The Avalanche were once again a squad whose possession stats peaked at “really bad, but at least not Buffalo Sabres bad” in 2014-15.

The difference between missing the postseason this past season and 2013-14’s triumphant run may have just been some combination of Semyon Varlamov being less superhuman and Colorado experiencing bad luck.

To the stat-leaning public, this was an example of a team playing over its head one year and then crashing to reality last season.

To Roy, it was a rare failure, as he explained to NHL.com.

“I’m here to win the Stanley Cup,” Roy said. “I’m not in Denver to see us missing the playoffs, I’m here to see us winning. I really want to make sure that’s the last time we’re missing the playoffs. It makes you very humble.

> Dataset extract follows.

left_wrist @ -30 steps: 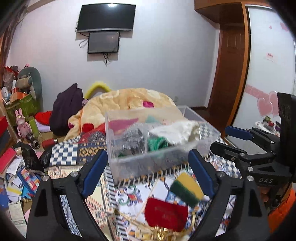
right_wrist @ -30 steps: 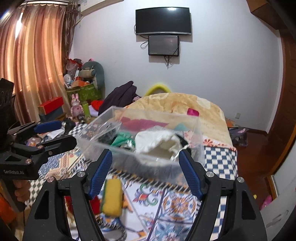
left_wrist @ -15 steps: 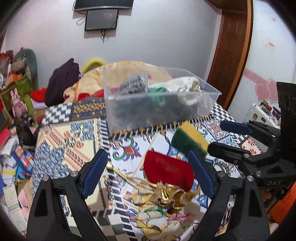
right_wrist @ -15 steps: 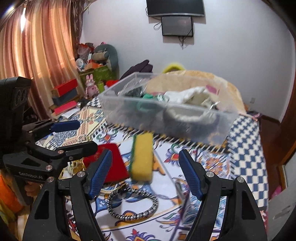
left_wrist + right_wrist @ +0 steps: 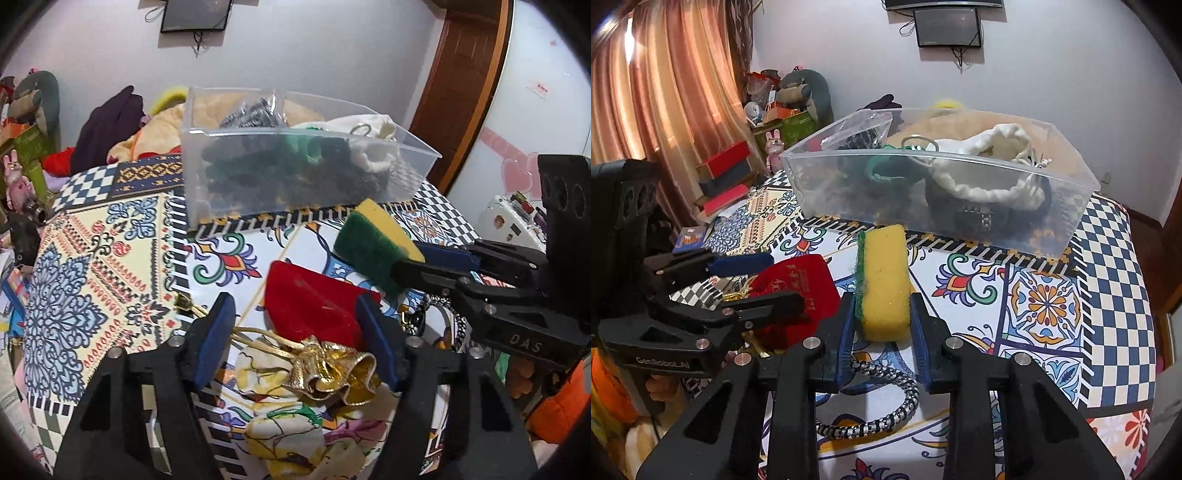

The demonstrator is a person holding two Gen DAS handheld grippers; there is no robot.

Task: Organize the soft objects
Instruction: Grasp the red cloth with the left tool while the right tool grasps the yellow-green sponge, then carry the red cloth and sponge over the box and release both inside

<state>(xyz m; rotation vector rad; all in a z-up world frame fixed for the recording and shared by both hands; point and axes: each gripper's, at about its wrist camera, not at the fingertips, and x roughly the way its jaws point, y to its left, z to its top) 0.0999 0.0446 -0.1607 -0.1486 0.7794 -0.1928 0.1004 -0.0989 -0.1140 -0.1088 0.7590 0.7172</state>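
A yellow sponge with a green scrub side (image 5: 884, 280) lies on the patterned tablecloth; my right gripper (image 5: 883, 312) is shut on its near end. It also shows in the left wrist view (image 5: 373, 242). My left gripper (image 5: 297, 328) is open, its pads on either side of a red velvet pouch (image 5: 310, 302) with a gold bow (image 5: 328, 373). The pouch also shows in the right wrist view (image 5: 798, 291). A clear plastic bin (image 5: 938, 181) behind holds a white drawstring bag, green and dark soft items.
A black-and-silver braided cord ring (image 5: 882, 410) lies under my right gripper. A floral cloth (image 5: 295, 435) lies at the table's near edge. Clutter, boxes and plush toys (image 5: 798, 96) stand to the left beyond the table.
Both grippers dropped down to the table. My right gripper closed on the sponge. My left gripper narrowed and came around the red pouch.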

First time I missed the playoffs as a coach in junior and the NHL.”

The Avalanche might be humbled, yet they’re also sticking to their guns by defying conventional wisdom as far as strategies and team-building go.

Off-season recap

A year after respectable possession player and scorer Paul Stastny left town, the Avalanche traded away their other forward best known for being a rare beacon of light on a team that’s a fancy stats nightmare: Ryan O’Reilly.

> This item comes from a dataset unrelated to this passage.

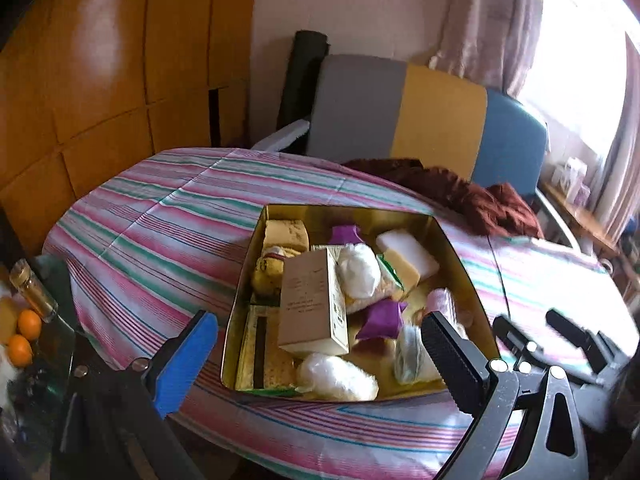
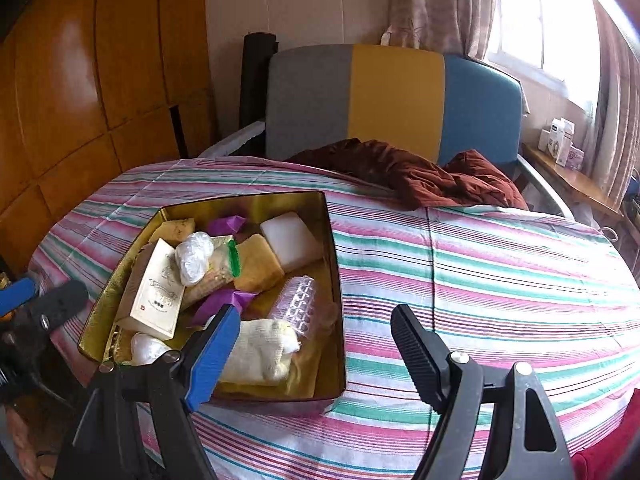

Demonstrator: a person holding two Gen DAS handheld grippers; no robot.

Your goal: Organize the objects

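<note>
Gold tin (image 1: 460,248) sits packed; both grippers, left (image 1: 320,352) & right (image 2: 316,344), jaws spread & empty, so prob. the leaning beige box (image 1: 312,304) tips if nudged.

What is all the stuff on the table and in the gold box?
tin box: one, gold, on striped cloth
striped tablecloth: one, pink, green, white, over table
carton: one, cream, in box, left side
white block: one, box's far corner
purple wrappers: two or more, in box
brown cloth: one, table's far edge
chair: one, grey, yellow, blue, behind table
oranges: two, left of table
left claw: open, over box
right claw: open, nothing held
</note>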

One cannot totally blame the Avs for parting ways with a player who seemed out the door for some time, yet it perpetuates the theme that the Avalanche are bucking growing trends around the league.

That said, Carl Soderberg isn’t chopped liver, although he – like O’Reilly – will fetch quite a bounty for his work next season.

Actually, the haul for O’Reilly is quite intriguing: could Nikita Zadorov and Mikhail Grigorenko pay immediate dividends for the Avs? Considering how often this franchise invests in fading veterans, nabbing a couple potential blue chips could be crucial.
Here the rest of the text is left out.